Six years later, if anything, ESPN’s future as a standalone cable entity is even more dire. Even if most still haven’t realized it yet. Why? Because streaming isn’t going to save ESPN’s business either, no matter how much bragging to the contrary company executives attempt.

Let me explain the basic math here and show you the problems that are destined to arise for ESPN in future years.

First, let’s start with ESPN’s basic business — ESPN charges every ESPN subscriber around $10 a month in 2022 for a cable and satellite subscription across all ESPN cable properties, with the lion’s share of that cost coming from ESPN itself.

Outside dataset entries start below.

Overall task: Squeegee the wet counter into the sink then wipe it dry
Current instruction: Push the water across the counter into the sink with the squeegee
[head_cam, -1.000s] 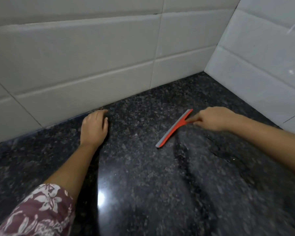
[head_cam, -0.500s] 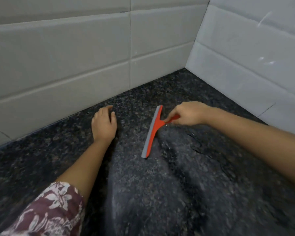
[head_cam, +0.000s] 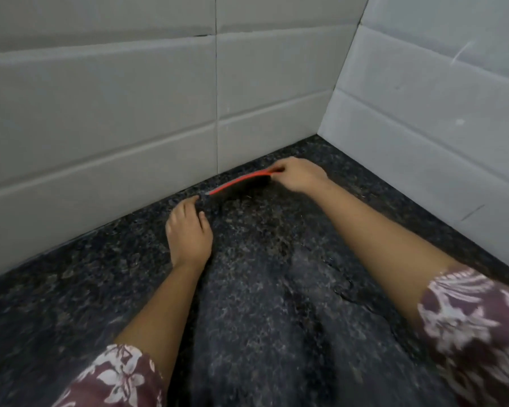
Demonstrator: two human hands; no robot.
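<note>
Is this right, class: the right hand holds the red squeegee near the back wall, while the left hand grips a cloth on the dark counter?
Not quite. In the head view the left hand holds no cloth; it rests bare on the counter. The rest stands: the right hand holds the red squeegee near the back wall.

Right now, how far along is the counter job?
Early. Done: nothing clearly finished; the counter shows wet streaks. In hand: the right hand holds the red squeegee at the back wall, and the left hand rests flat. Left: pulling water to the sink, unseen here, then wiping dry.
</note>
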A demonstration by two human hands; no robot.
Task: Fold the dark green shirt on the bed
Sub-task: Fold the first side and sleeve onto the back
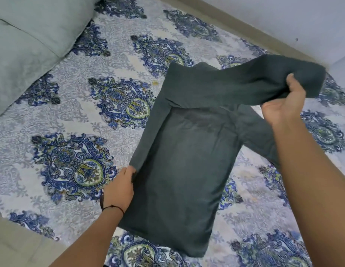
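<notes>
The dark green shirt [179,166] lies on the patterned bed sheet [75,116], its body a long rectangle running from near me toward the wall. Its left side is folded in over the body. My left hand [119,189] pinches the left edge of the shirt near the folded sleeve's end. My right hand [283,105] grips the right sleeve [264,79] and holds it raised above the shirt's top part. Part of the shirt's right side sticks out from under my right forearm.
A pale green pillow [27,45] lies at the top left of the bed. A wall and the bed's beige edge [245,29] run along the top right. A beige bed edge [15,241] shows at the bottom left.
</notes>
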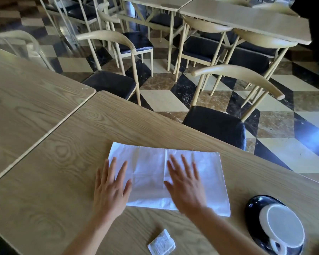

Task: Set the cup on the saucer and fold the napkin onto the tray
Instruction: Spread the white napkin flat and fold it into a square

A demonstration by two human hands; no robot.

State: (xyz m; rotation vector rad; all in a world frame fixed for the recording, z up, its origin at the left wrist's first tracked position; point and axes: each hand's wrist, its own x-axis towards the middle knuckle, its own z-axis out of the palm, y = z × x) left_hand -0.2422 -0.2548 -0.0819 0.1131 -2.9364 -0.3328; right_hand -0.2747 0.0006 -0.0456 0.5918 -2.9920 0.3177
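Observation:
A white napkin (206,173) lies spread flat on the wooden table (72,162), creased into panels. My left hand (111,188) rests flat on its left edge, fingers apart. My right hand (185,184) lies flat over its middle, fingers spread, slightly blurred. At the lower right a white cup (282,227) stands on a black saucer (252,208), its handle toward me. No tray is in view.
A small crumpled paper packet (161,244) lies near the table's front edge. A second table (26,92) abuts on the left. Black-seated chairs (215,124) stand just beyond the far edge, with more tables behind.

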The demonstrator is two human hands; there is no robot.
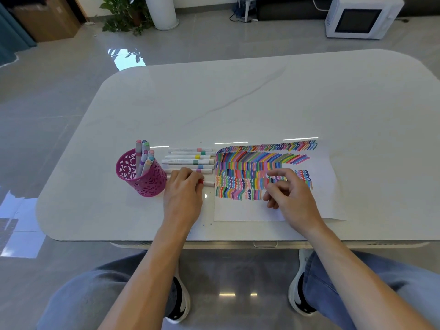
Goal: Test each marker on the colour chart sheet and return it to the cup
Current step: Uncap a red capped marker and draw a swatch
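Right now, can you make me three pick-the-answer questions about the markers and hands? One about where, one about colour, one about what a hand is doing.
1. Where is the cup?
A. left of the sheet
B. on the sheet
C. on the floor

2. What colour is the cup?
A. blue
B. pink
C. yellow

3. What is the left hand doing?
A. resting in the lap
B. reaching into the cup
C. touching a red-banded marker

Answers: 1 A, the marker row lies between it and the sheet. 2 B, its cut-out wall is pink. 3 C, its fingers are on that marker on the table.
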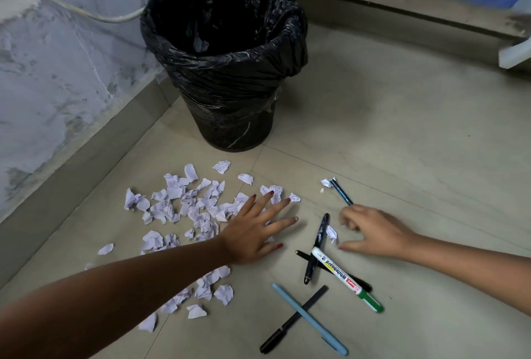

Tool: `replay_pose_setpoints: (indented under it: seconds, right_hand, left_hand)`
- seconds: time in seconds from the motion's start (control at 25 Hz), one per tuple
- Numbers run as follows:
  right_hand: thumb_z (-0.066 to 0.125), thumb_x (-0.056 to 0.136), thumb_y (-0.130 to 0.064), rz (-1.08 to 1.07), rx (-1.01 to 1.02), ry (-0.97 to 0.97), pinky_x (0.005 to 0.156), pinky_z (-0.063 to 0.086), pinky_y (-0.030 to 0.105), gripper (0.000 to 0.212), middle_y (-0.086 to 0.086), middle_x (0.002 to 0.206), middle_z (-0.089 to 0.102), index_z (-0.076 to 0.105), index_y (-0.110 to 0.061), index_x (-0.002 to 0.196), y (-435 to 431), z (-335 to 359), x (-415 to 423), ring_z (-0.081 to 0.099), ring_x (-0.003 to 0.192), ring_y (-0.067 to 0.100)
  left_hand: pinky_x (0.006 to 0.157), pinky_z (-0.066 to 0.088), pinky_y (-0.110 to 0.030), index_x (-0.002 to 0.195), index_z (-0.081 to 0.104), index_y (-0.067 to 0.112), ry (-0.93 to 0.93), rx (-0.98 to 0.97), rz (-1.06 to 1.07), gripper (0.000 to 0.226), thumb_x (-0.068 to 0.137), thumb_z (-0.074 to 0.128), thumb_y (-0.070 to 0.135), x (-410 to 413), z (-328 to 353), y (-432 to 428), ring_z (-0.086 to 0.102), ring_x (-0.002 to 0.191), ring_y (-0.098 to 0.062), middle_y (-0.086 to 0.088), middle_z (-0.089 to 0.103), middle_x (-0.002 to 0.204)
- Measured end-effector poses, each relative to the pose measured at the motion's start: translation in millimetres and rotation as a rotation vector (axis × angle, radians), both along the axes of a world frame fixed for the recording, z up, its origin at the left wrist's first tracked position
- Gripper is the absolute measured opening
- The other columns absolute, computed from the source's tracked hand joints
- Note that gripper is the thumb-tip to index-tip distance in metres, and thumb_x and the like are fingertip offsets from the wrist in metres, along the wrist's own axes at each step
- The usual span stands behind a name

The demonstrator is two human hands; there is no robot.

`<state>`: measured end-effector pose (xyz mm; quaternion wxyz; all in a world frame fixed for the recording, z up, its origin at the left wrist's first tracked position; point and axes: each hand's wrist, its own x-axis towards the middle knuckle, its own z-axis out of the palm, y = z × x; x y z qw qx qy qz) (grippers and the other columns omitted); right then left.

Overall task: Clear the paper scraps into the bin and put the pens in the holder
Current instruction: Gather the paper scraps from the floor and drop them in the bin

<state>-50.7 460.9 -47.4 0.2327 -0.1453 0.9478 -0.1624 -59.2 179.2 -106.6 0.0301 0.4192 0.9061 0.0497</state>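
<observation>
Torn white paper scraps lie scattered on the floor in front of a black-lined bin. My left hand lies flat with spread fingers on the right side of the heap. My right hand hovers low with fingers curled, beside one small scrap and touching the end of a dark teal pen. Closer to me lie a whiteboard marker across two dark pens, and a light blue pen crossed with a black pen. No pen holder is in view.
The bin stands in a corner against a marbled wall with a white cable. A skirting board and blue panel run along the back right. Bare floor tiles extend to the right of the bin.
</observation>
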Motion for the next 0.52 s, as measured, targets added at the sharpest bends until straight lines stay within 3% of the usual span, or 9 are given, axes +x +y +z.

That $10 a month, multiplied by 12, means each and every single one of you reading this right now who has an ESPN subscription is paying the company roughly $120 a year. ESPN also gets money for ESPN2, ESPNU, and the SEC Network, but these are comparatively smaller ventures with much less revenue being produced than ESPN. (According to the most recent SNL Kagan estimates there are roughly 75 million ESPN2 subscribers, 54.9 million ESPNU subscribers and 51.2 million SEC Network subscribers.)

Remember that only a fraction of cable and satellite subscribers even watch ESPN so, honestly, the cable bundle is a great deal for sports fans. Because ESPN, which is by far the most expensive, cable and satellite channel out there, is using all the money they make off non sports fans to buy up sports rights without charging all sports fans full freight to support these games.